SANTA FE – The man who has been identified with the Lensic ever since it was revamped as a nonprofit performing arts center has resigned.
Robert Martin, who has directed artistic programming and operations at the Lensic Performing Arts Center in Santa Fe since its reopening in 2001, plans to depart by the end of this month, the board of directors announced Wednesday.
A nationwide search will be launched to find his replacement.
With the 15th anniversary of the Lensic’s current iteration coming up in April, Martin told the
Journal he felt it was time to explore other things. “It’s time to make a break,” he said, adding that he is staying in Santa Fe and will help with the transition.
He said he has no new project in mind for himself but is taking a “leap of faith” and is open to anything that might come his way.
“I’m incredibly proud of what we accomplished here,” he added, mentioning that he thinks the Lensic, its board and staff are in a “good place” right now.
While providing a venue for touring national and international acts, Martin also made the stage available to local performers during his tenure, showcasing traditional New Mexican music in “Nuestra Musica” and creating performances with lineups of local bands of other musical genres.

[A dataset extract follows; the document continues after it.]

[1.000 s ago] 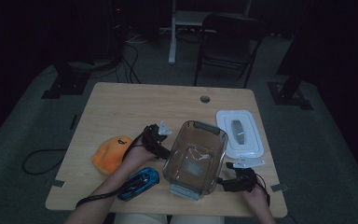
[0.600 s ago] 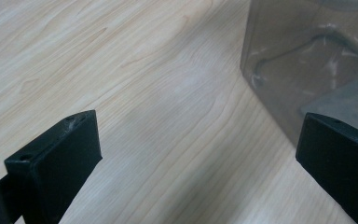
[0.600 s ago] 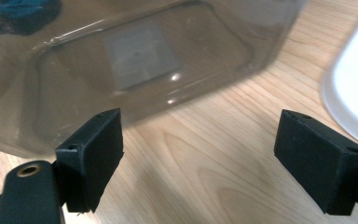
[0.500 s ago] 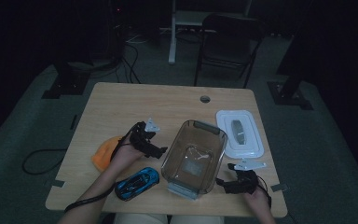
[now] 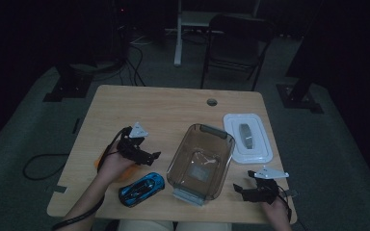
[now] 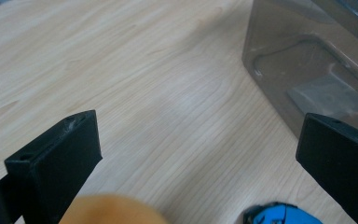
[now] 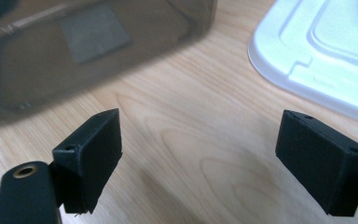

He also developed an “Under Construction” series that presented readings of plays by local writers, such as “The Queen of Madison Avenue,” written by Ron Bloomberg and starring Ali MacGraw in the title role.
“Bob opened the doors of The Lensic to the entire community on day one, sending the message, ‘We are here for everyone,’ ” said Nancy Zeckendorf, Lensic chairwoman and founding director, in a news release. “He continued to invite local community groups to use the theater for what they could afford, at the same time helping them present their programs in a professional manner.”
Martin was credited with establishing quality standards for artistic excellence, developing community outreach and education, and creating an original performance series that features innovation and cultural diversity.
This year’s series, for example, includes Goeff Hoyle’s “Lear’s Shadow,” in which he presented Shakespeare’s King Lear from the Fool’s point of view, and Creole Carnival with performers from Haiti, Brazil and Jamaica.
Martin also stepped on stage himself at times, most recently reading the role of Mark Twain in a locally written imagination of Twain meeting up with William Shakespeare, and also joining others in reading holiday stories and poems at Collected Works Bookstore.
Before moving to Santa Fe, Martin lived in San Francisco, where he managed and directed programming for the Cowell and Bayfront Theaters at Fort Mason Center, according to a written summary of his background. He also was producing director of the People’s Theater Festival in San Francisco.
“We have all enjoyed the imaginative programming Bob has brought to The Lensic,” Zeckendorf added. “He has made many friends here, and we will miss him. We wish him the very best.”